Another key issue is defining the family of tests correctly. If you only correct a subset of hypotheses after looking at the data, you may underestimate the true multiplicity burden. The family should reflect the complete set of inferential opportunities relevant to the claim. In addition, p-values themselves must be valid. A sophisticated correction cannot rescue a flawed model, poor randomization, selective reporting, or a violated test assumption.
How to interpret your calculator output
This calculator returns four pieces of information that are especially useful. First, it counts the total number of tests entered. Second, it reports the selected FDR alpha. Third, it identifies how many hypotheses are significant after correction. Fourth, it lists adjusted p-values and a decision for each test. If the adjusted p-value for a given test is less than or equal to your alpha, then that result is significant under BH.
The chart adds another layer of intuition. It plots sorted p-values and the BH critical line. Any sorted p-values that lie on or below the critical line before the final crossing point are discoveries. This visualization is especially helpful when many p-values cluster near the threshold because it shows whether significance is driven by a clear block of strong signals or by marginal values.
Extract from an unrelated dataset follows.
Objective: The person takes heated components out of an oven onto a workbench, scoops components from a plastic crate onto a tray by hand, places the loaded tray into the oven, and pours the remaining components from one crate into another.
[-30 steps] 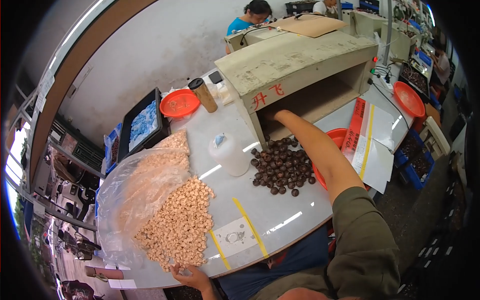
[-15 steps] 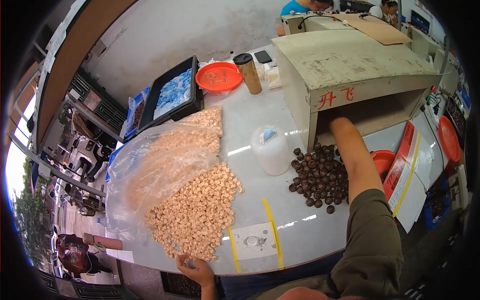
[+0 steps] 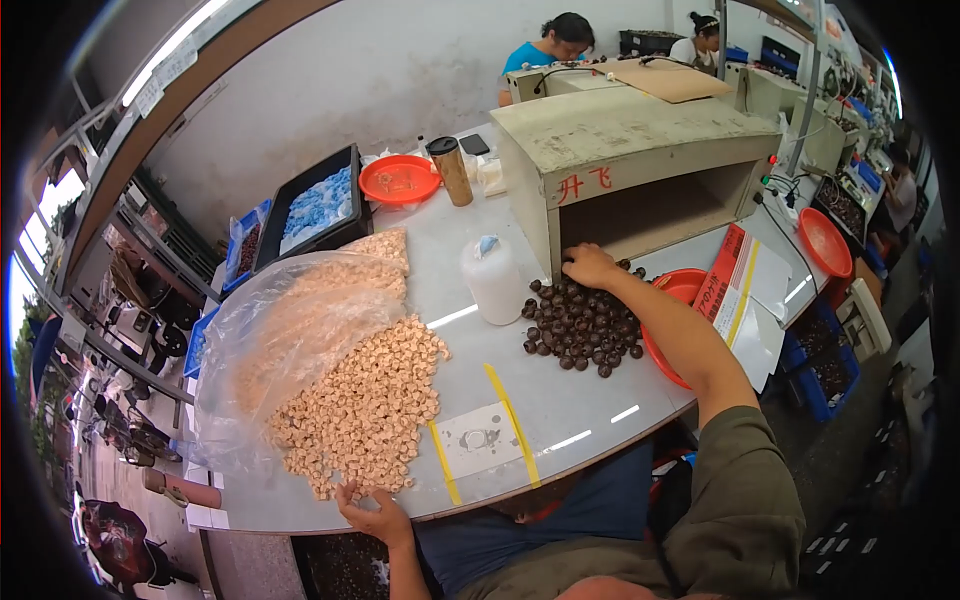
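Observation:
My left hand (image 3: 374, 514) is at the front table edge, fingers apart, beside a heap of small pale beige pieces (image 3: 370, 410). Those pieces spill from a clear plastic bag (image 3: 235, 350). My right hand (image 3: 590, 266) is at the lower left of the opening of a cream metal box (image 3: 640, 125) with red characters. It lies over the far side of a pile of dark brown round pieces (image 3: 585, 325). Its fingers bend downward, and what they may hold is hidden. A white plastic bottle (image 3: 495, 285) with a blue tip stands left of the dark pile.
Behind the bag are a black tray (image 3: 345, 225) with blue contents, a red-orange dish (image 3: 400, 180), a brown cup (image 3: 452, 175) and a phone (image 3: 474, 145). A red basin (image 3: 665, 350) sits under my right forearm. Yellow tape (image 3: 512, 425) marks the table. Other people sit beyond the box.
My right hand has come out of the box opening to its lower left edge, above the dark pieces. The view has shifted. My left hand remains by the pale heap.

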A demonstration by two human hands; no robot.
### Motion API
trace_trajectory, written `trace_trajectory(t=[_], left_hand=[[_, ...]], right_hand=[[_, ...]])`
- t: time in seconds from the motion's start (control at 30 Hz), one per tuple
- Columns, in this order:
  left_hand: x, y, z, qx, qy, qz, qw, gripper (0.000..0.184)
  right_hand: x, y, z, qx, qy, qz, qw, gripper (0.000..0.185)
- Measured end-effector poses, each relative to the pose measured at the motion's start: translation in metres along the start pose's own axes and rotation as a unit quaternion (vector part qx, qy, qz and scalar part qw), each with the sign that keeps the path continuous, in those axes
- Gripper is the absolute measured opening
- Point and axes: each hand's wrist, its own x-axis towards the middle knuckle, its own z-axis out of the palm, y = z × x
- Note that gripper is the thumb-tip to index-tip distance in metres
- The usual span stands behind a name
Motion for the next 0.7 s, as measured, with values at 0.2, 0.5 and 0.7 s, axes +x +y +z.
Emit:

Best practices for using BH in real research
- Predefine the family of tests whenever possible.
- Choose the FDR level based on the scientific context, not on the observed output.
- Report both raw and adjusted p-values for transparency.
- Describe the exact correction used, such as Benjamini-Hochberg at FDR 0.05.
- Complement significance with effect sizes and confidence intervals.
- Be clear about whether results are exploratory or confirmatory.
Authoritative references and further reading
For readers who want formal statistical background and applied guidance, the following sources are useful:
- Purdue University copy of the original Benjamini and Hochberg 1995 paper
- National Institutes of Health article on false discovery rate concepts and applications
- Penn State STAT 555 explanation of the Benjamini-Hochberg procedure
Final takeaway
A benjamini hochberg correction calculator is one of the most practical statistical tools for modern data analysis. It lets you manage large sets of simultaneous hypothesis tests without falling into the trap of either excessive false positives or excessive conservatism. If your work involves many parallel comparisons, BH is often the right middle ground. Use it thoughtfully, define your test family clearly, and interpret your corrected results alongside effect sizes, study design quality, and subject-matter knowledge.